*What is being asked:*
Every line with the string "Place" in it belongs in your answer, so copy them all from the data.

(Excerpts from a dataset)
════════

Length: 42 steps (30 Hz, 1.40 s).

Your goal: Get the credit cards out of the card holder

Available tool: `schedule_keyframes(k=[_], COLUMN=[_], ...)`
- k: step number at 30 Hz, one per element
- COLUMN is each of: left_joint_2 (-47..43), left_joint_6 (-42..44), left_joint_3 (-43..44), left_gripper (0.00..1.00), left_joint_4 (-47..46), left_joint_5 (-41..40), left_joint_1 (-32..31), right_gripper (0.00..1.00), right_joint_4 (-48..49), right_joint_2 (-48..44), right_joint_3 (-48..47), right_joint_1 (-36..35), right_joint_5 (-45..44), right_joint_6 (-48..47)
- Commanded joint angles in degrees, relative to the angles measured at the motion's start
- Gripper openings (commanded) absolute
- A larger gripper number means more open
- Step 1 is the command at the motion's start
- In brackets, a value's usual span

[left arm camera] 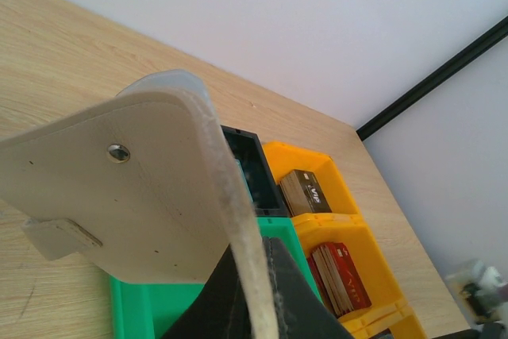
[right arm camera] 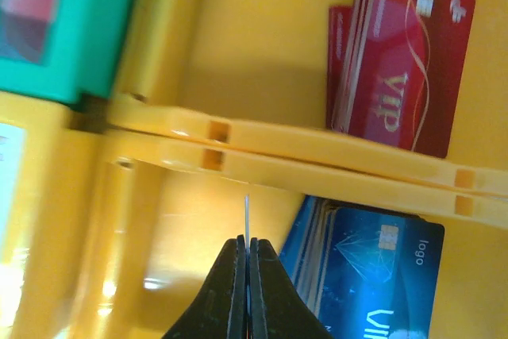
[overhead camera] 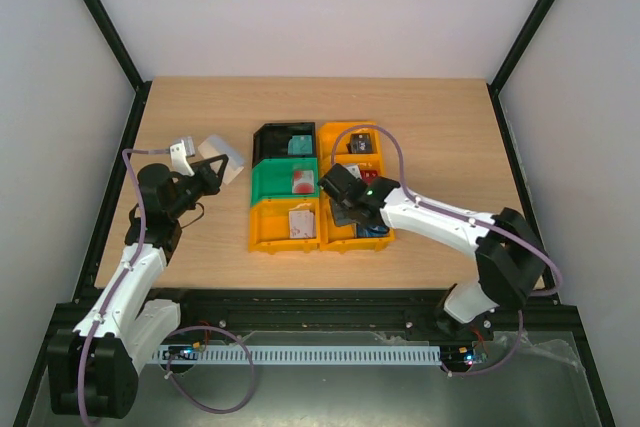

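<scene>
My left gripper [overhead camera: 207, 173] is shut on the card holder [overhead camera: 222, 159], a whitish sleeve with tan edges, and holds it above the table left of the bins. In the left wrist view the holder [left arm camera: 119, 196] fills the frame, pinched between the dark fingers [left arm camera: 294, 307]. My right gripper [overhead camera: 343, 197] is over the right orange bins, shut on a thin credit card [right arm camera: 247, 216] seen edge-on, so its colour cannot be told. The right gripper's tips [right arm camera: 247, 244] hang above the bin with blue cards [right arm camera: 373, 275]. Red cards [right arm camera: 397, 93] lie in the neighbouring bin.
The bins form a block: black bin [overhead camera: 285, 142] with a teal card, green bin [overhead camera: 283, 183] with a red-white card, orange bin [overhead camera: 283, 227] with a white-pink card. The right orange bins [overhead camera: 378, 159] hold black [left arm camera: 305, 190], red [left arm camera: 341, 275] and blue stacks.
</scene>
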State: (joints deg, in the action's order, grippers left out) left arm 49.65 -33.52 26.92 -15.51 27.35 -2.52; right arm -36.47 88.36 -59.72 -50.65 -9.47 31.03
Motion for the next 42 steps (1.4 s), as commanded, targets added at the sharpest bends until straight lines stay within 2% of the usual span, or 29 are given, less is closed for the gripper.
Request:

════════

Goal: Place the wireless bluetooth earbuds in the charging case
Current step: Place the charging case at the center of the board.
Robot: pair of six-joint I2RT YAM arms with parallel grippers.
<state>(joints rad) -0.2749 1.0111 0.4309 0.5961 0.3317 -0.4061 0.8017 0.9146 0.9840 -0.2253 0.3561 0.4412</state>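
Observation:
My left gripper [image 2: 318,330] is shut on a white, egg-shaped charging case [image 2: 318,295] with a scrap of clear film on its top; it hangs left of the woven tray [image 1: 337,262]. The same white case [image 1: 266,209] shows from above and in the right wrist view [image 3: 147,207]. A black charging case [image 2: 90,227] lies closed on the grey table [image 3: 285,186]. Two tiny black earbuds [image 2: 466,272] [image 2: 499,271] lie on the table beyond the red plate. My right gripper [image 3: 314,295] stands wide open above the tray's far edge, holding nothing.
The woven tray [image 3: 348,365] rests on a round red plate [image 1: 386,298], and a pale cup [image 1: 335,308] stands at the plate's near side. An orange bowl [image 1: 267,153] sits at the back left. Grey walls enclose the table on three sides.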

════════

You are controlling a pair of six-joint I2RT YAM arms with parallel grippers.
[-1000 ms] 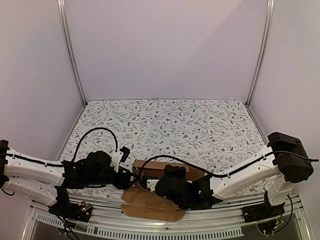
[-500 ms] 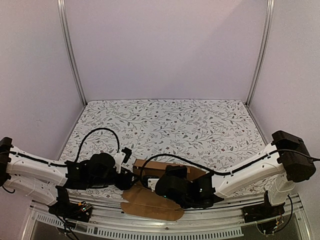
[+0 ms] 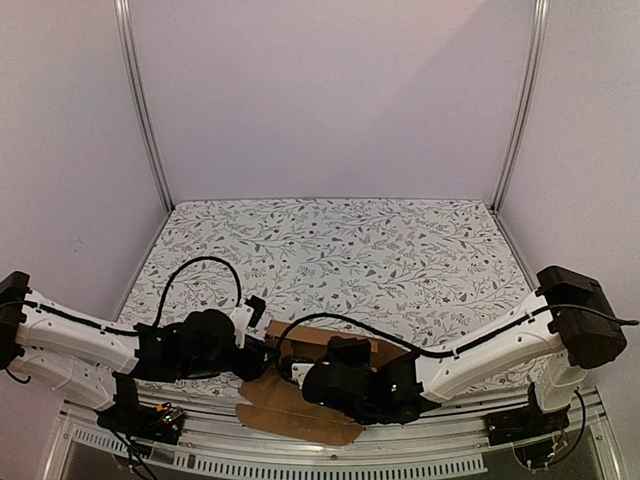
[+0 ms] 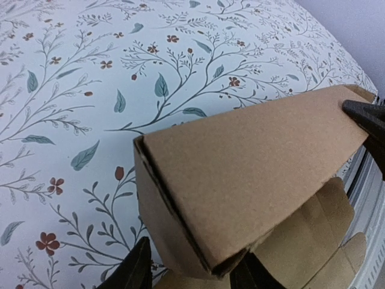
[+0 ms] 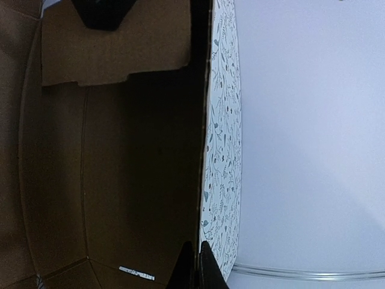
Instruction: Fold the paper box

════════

*Result of the task:*
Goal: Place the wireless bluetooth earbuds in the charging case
Current step: Place the charging case at the center of the board.

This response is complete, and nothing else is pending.